▸ **WORK TO BE COMPLETED**
Once the pictures are removed, restate the listing word for word.

▸ **RECORDS SUPPLIED**
+++

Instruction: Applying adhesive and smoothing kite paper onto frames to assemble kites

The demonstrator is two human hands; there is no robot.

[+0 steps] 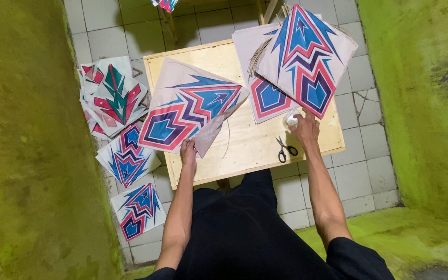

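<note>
Your left hand pins the near corner of a paper kite printed with blue, red and purple zigzags; the fingers lie flat on the paper, pressing rather than clenching. The kite lies tilted across the left half of the wooden bench, its left corner overhanging the left edge. A thin bowed stick or thread curves just beside its right corner.

Your right hand reaches toward the right side of the bench and closes around a small clear roll, likely tape; whether the fingers grip it firmly I cannot tell. Black-handled scissors lie near the front edge, just beside that wrist.

By my reading, you are at the stage of fixing or trimming this kite, with the holding hand steadying it while the other fetches material. The next move calls for bringing the roll across without dragging your arm over the scissors.

A stack of finished kites covers the far right corner and hangs past the far edge, so open wood is left only in the middle and along the front. More kites lie spread on the tiled floor to the left, close to the bench leg.
</note>
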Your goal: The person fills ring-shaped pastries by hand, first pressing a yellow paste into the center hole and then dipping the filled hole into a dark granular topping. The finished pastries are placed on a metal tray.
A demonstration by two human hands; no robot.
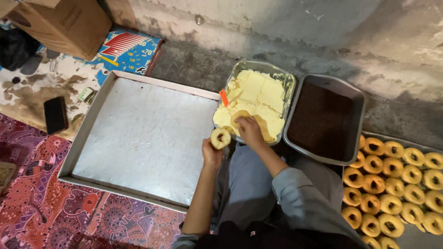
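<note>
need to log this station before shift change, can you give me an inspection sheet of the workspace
surface: patterned red mat on the floor, bearing a large bare metal tray
job's things: ring doughnut in the left hand; foil pan of pale yellow cream; dark pan of brown sprinkles; tray of plain ring doughnuts at right
clutter: black phone, cardboard box, printed blue sheet, orange spatula handle in the cream
grippers: left hand holds the doughnut; right hand is at the cream, grip hidden
cables: nothing seen
surroundings: stained grey concrete wall
</note>
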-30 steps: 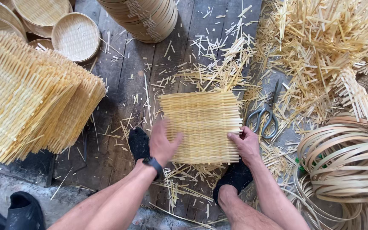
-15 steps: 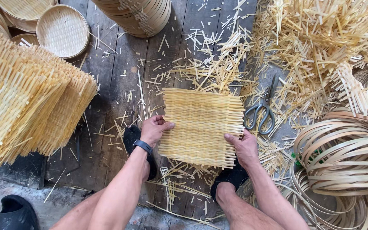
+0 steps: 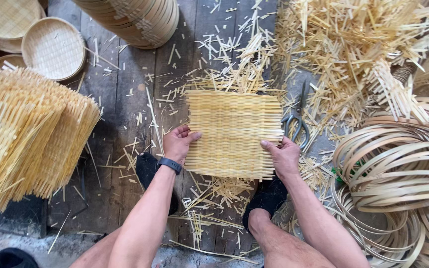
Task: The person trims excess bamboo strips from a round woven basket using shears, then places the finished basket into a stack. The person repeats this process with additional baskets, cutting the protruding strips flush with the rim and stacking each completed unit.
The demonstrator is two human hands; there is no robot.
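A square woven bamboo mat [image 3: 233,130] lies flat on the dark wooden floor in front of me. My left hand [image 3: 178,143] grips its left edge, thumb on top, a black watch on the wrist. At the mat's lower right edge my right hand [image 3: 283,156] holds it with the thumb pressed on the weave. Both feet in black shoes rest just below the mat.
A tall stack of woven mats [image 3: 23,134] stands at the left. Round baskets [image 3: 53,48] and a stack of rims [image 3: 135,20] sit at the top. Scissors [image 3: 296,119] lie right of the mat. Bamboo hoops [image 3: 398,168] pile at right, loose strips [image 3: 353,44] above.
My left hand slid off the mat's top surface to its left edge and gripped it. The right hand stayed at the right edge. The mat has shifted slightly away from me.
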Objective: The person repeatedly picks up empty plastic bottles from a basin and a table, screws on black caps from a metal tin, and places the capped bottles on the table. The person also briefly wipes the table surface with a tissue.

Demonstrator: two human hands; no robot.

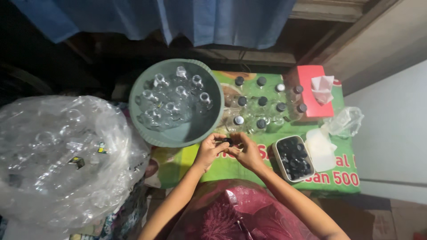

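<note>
My left hand (209, 150) and my right hand (247, 151) meet over the front of the green table cover (195, 162). Between their fingertips sits a small clear bottle with a black cap (227, 142); both hands grip it, the right fingers on the cap. Just behind them stand several capped clear bottles (262, 109) in rows. A grey-green basin (178, 135) holding several uncapped clear bottles (171, 100) lies to the left of the rows. A white tub of black caps (293, 158) rests to the right of my right hand.
A large clear plastic bag (62, 155) full of empty bottles bulges at the left. A red tissue box (311, 89), a crumpled clear bag (344, 122) and a white lid (321, 149) sit at the right. A blue curtain (178, 18) hangs behind.
</note>
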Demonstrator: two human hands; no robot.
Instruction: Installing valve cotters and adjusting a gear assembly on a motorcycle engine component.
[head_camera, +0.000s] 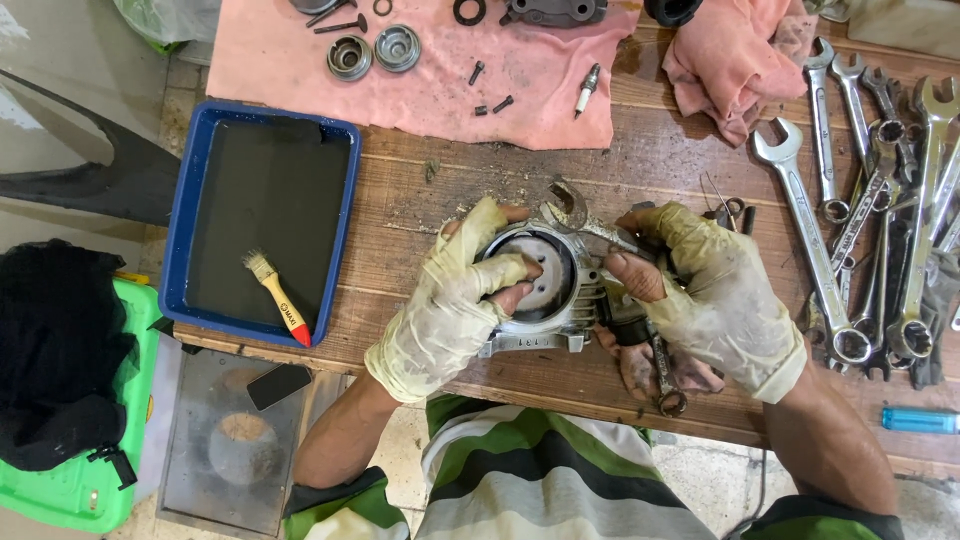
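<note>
Holding: two gloved hands grip one grey metal engine cylinder (535, 300) in the middle of the frame, on the wooden bench (420, 190).
Left hand: the left hand (450, 305) is curled around the left side of the cylinder, with its bare fingertips hooked over the round opening.
Right hand: the right hand (715, 300) is closed on the right side of the cylinder, thumb pressing by the fins; one small wrench (580, 222) lies across the top edge by its fingers, but I cannot tell if the hand grips it.
Under the hands: one more wrench (664, 372) lies on a dirty rag just below the right hand.
Tray: one blue tray (345, 215) with dark liquid sits at the left, with one small brush (277, 296) in it.
Cloths: one flat pink cloth (270, 60) at the top, one bunched pink cloth (730, 70) at the upper right.
On the flat cloth: two round metal cups (372, 52), one spark plug (587, 88), three small bolts (490, 92) and a few other dark parts.
Wrench pile: many silver wrenches (880, 200) lie at the right, too jumbled to count.
Lower right: one blue lighter (918, 420).
Lower left: one green box (70, 500) with a black cloth on it.
</note>
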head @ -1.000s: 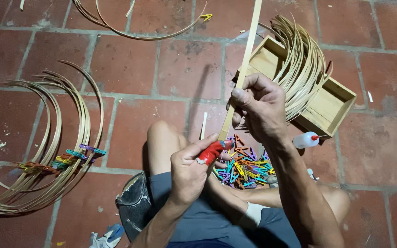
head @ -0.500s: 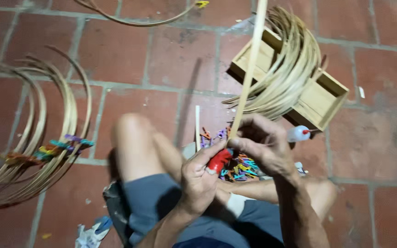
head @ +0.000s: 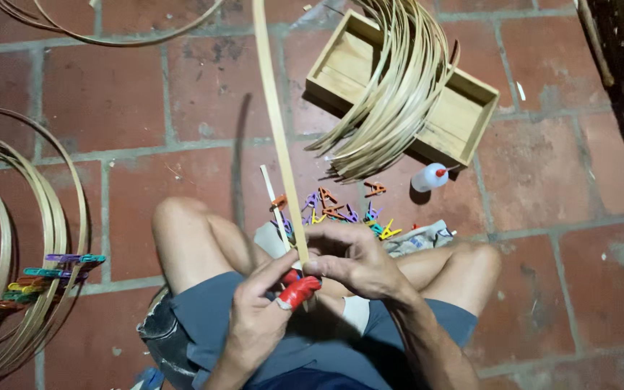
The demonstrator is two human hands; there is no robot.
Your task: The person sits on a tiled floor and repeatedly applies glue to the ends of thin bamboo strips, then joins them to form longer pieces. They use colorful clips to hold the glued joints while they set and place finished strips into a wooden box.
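Note:
A long pale bamboo strip rises from my lap toward the top of the head view. My right hand pinches its lower end between thumb and fingers. My left hand meets it from below, its thumb wrapped in red tape, and also grips the strip's lower end. A short pale stick lies on the floor just left of the strip. Whether a blade is held is hidden by the fingers.
I sit cross-legged on red brick tiles. Several coloured clothes pegs lie by my knees. A wooden tray holds a bundle of bent bamboo strips. A white glue bottle lies beside it. Clipped bamboo hoops lie at left.
The strip has swung from leaning right to leaning slightly left. Both hands dropped lower toward my lap and came closer together at its lower end.

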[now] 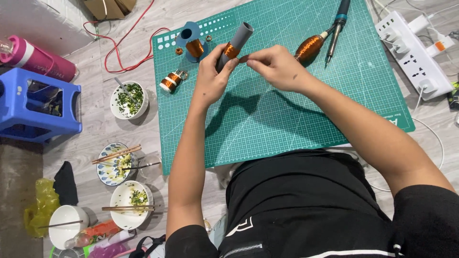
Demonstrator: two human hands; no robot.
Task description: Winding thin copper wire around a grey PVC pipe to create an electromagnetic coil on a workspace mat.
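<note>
Over the ridged green mat [287,119], left hand [210,79] grips a grey copper-wound tube [234,45]; right hand [277,67] pinches its coil.

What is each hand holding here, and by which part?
The left hand grips a grey tube around its lower end, just below the copper winding. The right hand pinches at that winding with its fingertips; whether it holds wire cannot be told.

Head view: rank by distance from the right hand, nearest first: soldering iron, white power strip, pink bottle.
From the right hand:
1. Soldering iron, just up and right of it on the green mat.
2. White power strip, off the mat at the right edge.
3. Pink bottle, far left on the floor.
</note>
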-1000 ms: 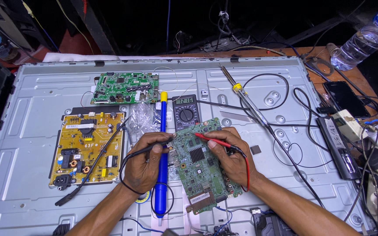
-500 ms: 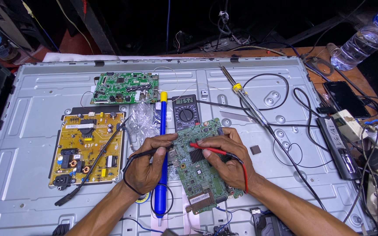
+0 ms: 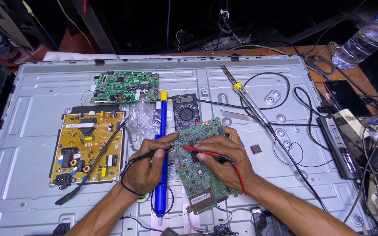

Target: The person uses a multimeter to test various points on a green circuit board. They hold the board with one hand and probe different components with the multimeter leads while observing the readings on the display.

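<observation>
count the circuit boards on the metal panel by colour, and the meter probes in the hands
green circuit boards: 2, one under the hands, one at the back
yellow circuit board: 1
probes: 2, black in left hand, red in right hand
total: 5

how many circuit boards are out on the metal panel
3: a green board at upper left, a yellow board below it at left, and a green board in the middle under both hands, probed by the left hand and right hand. Others may be hidden.
</observation>
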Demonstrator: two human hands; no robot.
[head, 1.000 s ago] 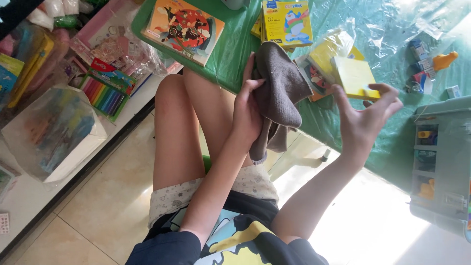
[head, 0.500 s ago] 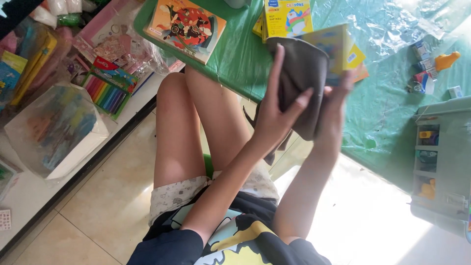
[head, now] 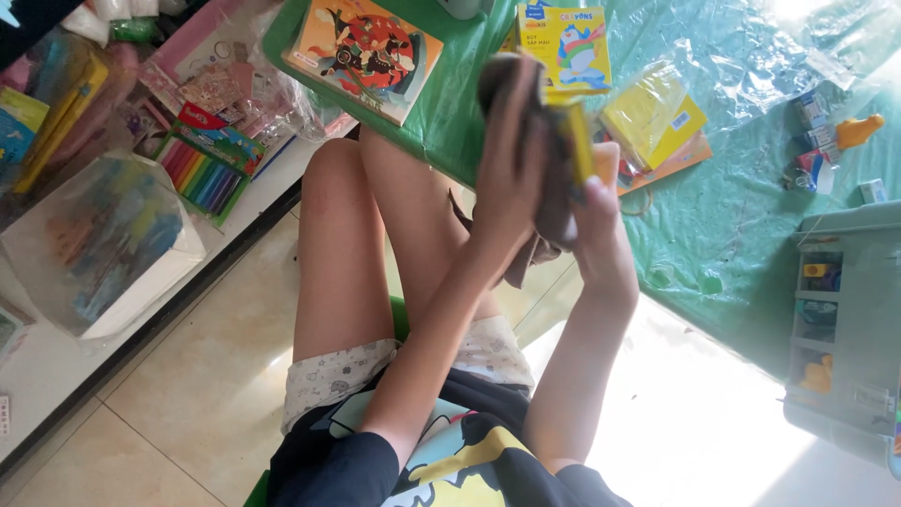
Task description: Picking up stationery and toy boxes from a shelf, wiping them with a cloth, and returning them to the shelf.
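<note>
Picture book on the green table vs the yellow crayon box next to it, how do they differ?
The picture book is larger, with an orange cover and a round dark illustration; the crayon box is smaller and yellow with a cartoon animal. The picture book lies at the table's near edge, clear of the hands; the crayon box sits just beyond the brown cloth that the left hand and right hand hold up. Both lie flat, face up.

Changes vs. earlier frames: right hand, open and apart 1 s ago, now closed in against brown cloth w/ yellow pack pressed between. Left hand shifted from cloth's edge to flat over its front. Cloth raised, bunched narrower betw. both hands.
</note>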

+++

▸ **EXERCISE RESPONSE**
Instruction: Applying adhesive and smoothing kite paper onto frames to assemble kites

The demonstrator is two human hands; there is no robot.

[+0 steps] 

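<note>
Your left hand pins the near corner of a paper kite printed with blue, red and purple zigzags; the fingers lie flat on the paper, pressing rather than clenching. The kite lies tilted across the left half of the wooden bench, its left corner overhanging the left edge. A thin bowed stick or thread curves just beside its right corner.

Your right hand reaches toward the right side of the bench and closes around a small clear roll, likely tape; whether the fingers grip it firmly I cannot tell. Black-handled scissors lie near the front edge, just beside that wrist.

By my reading, you are at the stage of fixing or trimming this kite, with the holding hand steadying it while the other fetches material. The next move calls for bringing the roll across without dragging your arm over the scissors.

A stack of finished kites covers the far right corner and hangs past the far edge, so open wood is left only in the middle and along the front. More kites lie spread on the tiled floor to the left, close to the bench leg.
</note>
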Your goal: The person fills ring-shaped pastries by hand, first pressing a yellow paste into the center hole and then dipping the filled hole into a dark granular topping. The finished pastries are placed on a metal tray.
A demonstration by two human hands; no robot.
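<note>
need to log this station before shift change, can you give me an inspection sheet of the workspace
surface: patterned red mat on the floor, bearing a large bare metal tray
job's things: ring doughnut in the left hand; foil pan of pale yellow cream; dark pan of brown sprinkles; tray of plain ring doughnuts at right
clutter: black phone, cardboard box, printed blue sheet, orange spatula handle in the cream
grippers: left hand holds the doughnut; right hand is at the cream, grip hidden
cables: nothing seen
surroundings: stained grey concrete wall
</note>
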-30 steps: 
-15 steps: 
+0 steps: 
Task: The person trims excess bamboo strips from a round woven basket using shears, then places the finished basket into a stack. The person repeats this process with additional baskets, cutting the protruding strips flush with the rim and stacking each completed unit.
The demonstrator is two human hands; there is no robot.
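A square woven bamboo mat [image 3: 233,130] lies flat on the dark wooden floor in front of me. My left hand [image 3: 178,143] grips its left edge, thumb on top, a black watch on the wrist. At the mat's lower right edge my right hand [image 3: 283,156] holds it with the thumb pressed on the weave. Both feet in black shoes rest just below the mat.
A tall stack of woven mats [image 3: 23,134] stands at the left. Round baskets [image 3: 53,48] and a stack of rims [image 3: 135,20] sit at the top. Scissors [image 3: 296,119] lie right of the mat. Bamboo hoops [image 3: 398,168] pile at right, loose strips [image 3: 353,44] above.
My left hand slid off the mat's top surface to its left edge and gripped it. The right hand stayed at the right edge. The mat has shifted slightly away from me.
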Objective: The person repeatedly picks up empty plastic bottles from a basin and a table, screws on black caps from a metal tin, and places the capped bottles on the table. The person also briefly wipes the table surface with a tissue.

Demonstrator: two human hands; no robot.


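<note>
My left hand (209, 150) and my right hand (247, 151) meet over the front of the green table cover (195, 162). Between their fingertips sits a small clear bottle with a black cap (227, 142); both hands grip it, the right fingers on the cap. Just behind them stand several capped clear bottles (262, 109) in rows. A grey-green basin (178, 135) holding several uncapped clear bottles (171, 100) lies to the left of the rows. A white tub of black caps (293, 158) rests to the right of my right hand.
A large clear plastic bag (62, 155) full of empty bottles bulges at the left. A red tissue box (311, 89), a crumpled clear bag (344, 122) and a white lid (321, 149) sit at the right. A blue curtain (178, 18) hangs behind.
</note>
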Demonstrator: two human hands; no robot.
Instruction: Installing valve cotters and adjusting a gear assembly on a motorcycle engine component.
[head_camera, +0.000s] 
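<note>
Holding: two gloved hands grip one grey metal engine cylinder (535, 300) in the middle of the frame, on the wooden bench (420, 190).
Left hand: the left hand (450, 305) is curled around the left side of the cylinder, with its bare fingertips hooked over the round opening.
Right hand: the right hand (715, 300) is closed on the right side of the cylinder, thumb pressing by the fins; one small wrench (580, 222) lies across the top edge by its fingers, but I cannot tell if the hand grips it.
Under the hands: one more wrench (664, 372) lies on a dirty rag just below the right hand.
Tray: one blue tray (345, 215) with dark liquid sits at the left, with one small brush (277, 296) in it.
Cloths: one flat pink cloth (270, 60) at the top, one bunched pink cloth (730, 70) at the upper right.
On the flat cloth: two round metal cups (372, 52), one spark plug (587, 88), three small bolts (490, 92) and a few other dark parts.
Wrench pile: many silver wrenches (880, 200) lie at the right, too jumbled to count.
Lower right: one blue lighter (918, 420).
Lower left: one green box (70, 500) with a black cloth on it.
</note>
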head @ -1.000s: 
head @ -0.500s: 
head @ +0.000s: 
The demonstrator is two human hands; there is no robot.
Your task: The person sits on a tiled floor and repeatedly applies glue to the ends of thin bamboo strips, then joins them to form longer pieces. They use colorful clips to hold the glued joints while they set and place finished strips into a wooden box.
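Note:
A long pale bamboo strip rises from my lap toward the top of the head view. My right hand pinches its lower end between thumb and fingers. My left hand meets it from below, its thumb wrapped in red tape, and also grips the strip's lower end. A short pale stick lies on the floor just left of the strip. Whether a blade is held is hidden by the fingers.
I sit cross-legged on red brick tiles. Several coloured clothes pegs lie by my knees. A wooden tray holds a bundle of bent bamboo strips. A white glue bottle lies beside it. Clipped bamboo hoops lie at left.
The strip has swung from leaning right to leaning slightly left. Both hands dropped lower toward my lap and came closer together at its lower end.
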
[now] 
Demonstrator: two human hands; no robot.
Task description: Winding thin copper wire around a grey PVC pipe to create an electromagnetic coil on a workspace mat.
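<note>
Over the ridged green mat [287,119], left hand [210,79] grips a grey copper-wound tube [234,45]; right hand [277,67] pinches its coil.

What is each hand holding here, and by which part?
The left hand grips a grey tube around its lower end, just below the copper winding. The right hand pinches at that winding with its fingertips; whether it holds wire cannot be told.

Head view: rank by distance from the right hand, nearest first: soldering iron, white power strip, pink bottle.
From the right hand:
1. Soldering iron, just up and right of it on the green mat.
2. White power strip, off the mat at the right edge.
3. Pink bottle, far left on the floor.
</note>
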-1000 ms: 
-500 ms: 
+0 ms: 

Target: The person uses a multimeter to test various points on a green circuit board. They hold the board with one hand and probe different components with the multimeter leads while observing the readings on the display.

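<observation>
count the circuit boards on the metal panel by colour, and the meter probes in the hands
green circuit boards: 2, one under the hands, one at the back
yellow circuit board: 1
probes: 2, black in left hand, red in right hand
total: 5

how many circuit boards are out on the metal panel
3: a green board at upper left, a yellow board below it at left, and a green board in the middle under both hands, probed by the left hand and right hand. Others may be hidden.
</observation>
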Demonstrator: two human hands; no robot.
[head, 1.000 s ago] 
[head, 0.500 s ago] 
[head, now] 
Task description: Picking up stationery and toy boxes from a shelf, wiping them with a cloth, and returning them to the shelf.
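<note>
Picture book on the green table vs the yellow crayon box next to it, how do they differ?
The picture book is larger, with an orange cover and a round dark illustration; the crayon box is smaller and yellow with a cartoon animal. The picture book lies at the table's near edge, clear of the hands; the crayon box sits just beyond the brown cloth that the left hand and right hand hold up. Both lie flat, face up.

Changes vs. earlier frames: right hand, open and apart 1 s ago, now closed in against brown cloth w/ yellow pack pressed between. Left hand shifted from cloth's edge to flat over its front. Cloth raised, bunched narrower betw. both hands.
</note>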

The output given is complete.